Outre les questions d’ordre économique, un autre contentieux crée un climat de tension entre le Liban et la Syrie. Le Liban se présente dans les années 50 comme un pays relativement privilégié par rapport à ses voisins arabes. L’alternance du pouvoir s’y exerce de manière presque régulière, du moins sans effusion de sang ; le mouvement populaire qui a renversé le régime du président Béchara el-Khoury s’est distingué par son caractère pluraliste, civil et non-violent ; enfin, la liberté d’expression dont jouissent les journalistes fait la singularité de Beyrouth par rapport aux autres capitales arabes.
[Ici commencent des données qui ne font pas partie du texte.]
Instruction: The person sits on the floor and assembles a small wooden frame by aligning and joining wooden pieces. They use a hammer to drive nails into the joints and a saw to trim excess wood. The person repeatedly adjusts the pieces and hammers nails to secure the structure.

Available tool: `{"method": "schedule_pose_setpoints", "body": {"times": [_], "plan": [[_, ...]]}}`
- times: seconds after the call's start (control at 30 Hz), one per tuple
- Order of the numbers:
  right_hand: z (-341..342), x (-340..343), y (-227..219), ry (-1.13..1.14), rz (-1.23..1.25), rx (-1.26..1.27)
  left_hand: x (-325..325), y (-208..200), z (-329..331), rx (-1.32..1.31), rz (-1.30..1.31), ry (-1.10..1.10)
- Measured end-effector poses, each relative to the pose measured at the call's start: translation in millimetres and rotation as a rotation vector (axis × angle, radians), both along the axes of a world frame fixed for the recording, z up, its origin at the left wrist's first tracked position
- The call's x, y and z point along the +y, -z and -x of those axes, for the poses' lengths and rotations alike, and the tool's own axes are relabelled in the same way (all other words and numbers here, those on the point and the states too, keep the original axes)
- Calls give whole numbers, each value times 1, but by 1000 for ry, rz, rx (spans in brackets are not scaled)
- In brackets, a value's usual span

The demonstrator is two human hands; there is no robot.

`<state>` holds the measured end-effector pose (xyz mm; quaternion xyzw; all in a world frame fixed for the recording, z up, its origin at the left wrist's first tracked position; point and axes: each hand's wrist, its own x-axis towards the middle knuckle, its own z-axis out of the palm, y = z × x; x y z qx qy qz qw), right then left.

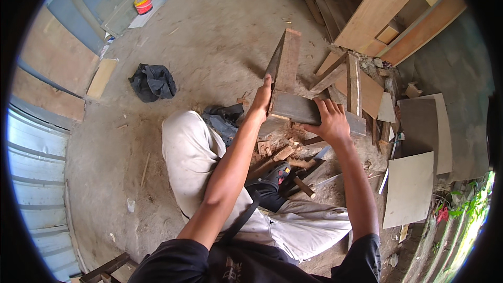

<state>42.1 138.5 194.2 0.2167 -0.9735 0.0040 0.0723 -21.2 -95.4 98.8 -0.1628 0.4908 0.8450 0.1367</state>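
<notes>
A small wooden frame of joined boards, stool-like in shape, is held up in front of me. One wide board juts away from its left end, and a narrower strip rises near the right end. My left hand grips the left corner, its fingers mostly hidden behind the wood. The fingers of my right hand curl over the top edge of the dark plank, with the thumb on its near face. Beneath lie wood offcuts, a wooden-handled tool and a blade-like strip, partly covered.
My legs are folded close beneath the frame. A black crumpled bag lies on the concrete floor at left. Large wooden frames lean at the far right, with panels nearer. A red-and-yellow tub stands far left.
</notes>
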Motion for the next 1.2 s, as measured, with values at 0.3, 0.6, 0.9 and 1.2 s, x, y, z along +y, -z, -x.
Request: {"method": "schedule_pose_setpoints", "body": {"times": [0.3,0.6,0.9,1.2], "plan": [[-2,-1,-3,21,11,-41,0,-4,0,19,-88,48],[-2,-4,-4,18,25,-63,-16,-34,1,25,142,240],[-4,-6,-5,7,49,-59,-6,-58,-13,86,530,133],[-4,-9,-7,-3,49,-33,-13,-26,-84,669,544,-185]]}}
C’est donc naturellement au Liban que trouvent refuge les hommes politiques syriens chassés par des coups d’Etats ainsi que diverses personnalités exilées par les pouvoirs en place. Ils adoptent Beyrouth comme nouveau lieu de résidence ou y transitent avant de partir sous d’autres cieux, ce qui provoque des mesures de rétorsion de la part du pouvoir syrien, comme la fermeture inopinée des frontières ou l’interdiction des produits en provenance du Liban.
Lire la partie 2 :
Le mandat du président Camille Chamoun (1952-1958) : Le Liban dans la tourmente des relations internationales (2/2)
Notes :
Yara El Khoury
Yara El Khoury est Docteur en histoire, chargée de cours à l’université Saint-Joseph, chercheur associé au Cemam, Centre D’études pour le Monde arabe Moderne de l’université Saint-Joseph.
Elle est enseignante auprès de la Fondation Adyan, et consultante auprès d’ONG libanaises.
Notes
[1] Ce même mois de mai 1948 a vu naître l’Etat d’Israël, proclamé le 15 mai, dans la foulée de la fin du mandat britannique sur la Palestine. A l’instar des autres voisins arabes de la nouvelle entité étatique, le Liban est déjà en guerre contre elle au moment où le président el-Khoury est reconduit dans ses fonctions.
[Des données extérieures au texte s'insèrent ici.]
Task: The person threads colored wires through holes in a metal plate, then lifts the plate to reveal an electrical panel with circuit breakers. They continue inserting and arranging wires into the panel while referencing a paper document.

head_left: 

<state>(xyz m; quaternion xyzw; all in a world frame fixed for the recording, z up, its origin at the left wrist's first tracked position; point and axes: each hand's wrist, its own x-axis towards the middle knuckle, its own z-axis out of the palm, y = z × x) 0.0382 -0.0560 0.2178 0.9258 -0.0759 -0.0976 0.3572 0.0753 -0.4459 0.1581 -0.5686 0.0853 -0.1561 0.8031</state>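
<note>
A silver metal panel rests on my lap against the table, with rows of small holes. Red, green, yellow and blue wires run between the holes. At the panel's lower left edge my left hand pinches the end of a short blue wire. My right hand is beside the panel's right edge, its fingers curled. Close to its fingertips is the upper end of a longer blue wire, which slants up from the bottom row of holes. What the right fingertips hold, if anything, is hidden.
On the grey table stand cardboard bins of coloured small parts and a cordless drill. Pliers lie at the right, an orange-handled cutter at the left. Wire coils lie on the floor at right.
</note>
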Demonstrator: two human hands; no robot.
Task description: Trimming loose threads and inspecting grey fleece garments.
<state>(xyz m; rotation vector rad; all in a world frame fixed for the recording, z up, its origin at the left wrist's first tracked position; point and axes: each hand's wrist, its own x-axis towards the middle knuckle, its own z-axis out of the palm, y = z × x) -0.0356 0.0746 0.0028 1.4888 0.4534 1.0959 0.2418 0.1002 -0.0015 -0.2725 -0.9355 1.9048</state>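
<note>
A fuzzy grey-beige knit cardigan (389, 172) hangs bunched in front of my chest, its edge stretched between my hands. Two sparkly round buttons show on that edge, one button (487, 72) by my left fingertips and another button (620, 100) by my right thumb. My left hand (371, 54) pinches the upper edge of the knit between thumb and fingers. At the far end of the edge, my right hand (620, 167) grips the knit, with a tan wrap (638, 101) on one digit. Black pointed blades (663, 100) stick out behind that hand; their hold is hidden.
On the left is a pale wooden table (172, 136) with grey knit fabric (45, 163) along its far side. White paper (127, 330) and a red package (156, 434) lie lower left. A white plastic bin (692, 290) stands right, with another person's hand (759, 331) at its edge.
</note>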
[2] Cité in AMMOUN Denise, Histoire du Liban contemporain, T. 1, Ed. Fayard, Paris, 1997, p : 437.
[3] Le juriste Michel Chiha, « père de la Constitution libanaise », écrit le 15 avril 1953 dans le quotidien Le Jour ces lignes riches en enseignements pour l’ensemble de l’histoire contemporaine du Liban : « Une loi fondamentale de la vie publique libanaise est celle-ci : tout ce que les institutions politiques perdent au Liban, c’est le confessionnalisme qui le gagne. […] Affaiblissez la Chambre, affaiblissez le gouvernement, ou les deux, et tout de suite la notion de communauté confessionnelle se substitue à la notion de citoyenneté. Vous ne sortez de la Chambre que pour rentrer dans le sanctuaire. […] Toucher au Liban à la représentation politique à base confessionnelle, c’est susciter les associations confessionnelles à base politique » (cité in Denise Ammoun, Histoire du Liban contemporain, T. 2, Ed. Fayard, Paris, 2004, p : 162).
[4] Il est le troisième militaire qui arrive au pouvoir en Syrie à la suite d’un coup d’Etat, au cours de l’année 1949. Le premier est Husni Zaïm qui prend le pouvoir le 30 mars, avant d’être renversé le 14 août par Sami Hennaoui qui, à son tour, sera renversé le 19 décembre par Adib Chichakli qui met en place une dictature à partir d’octobre 1951.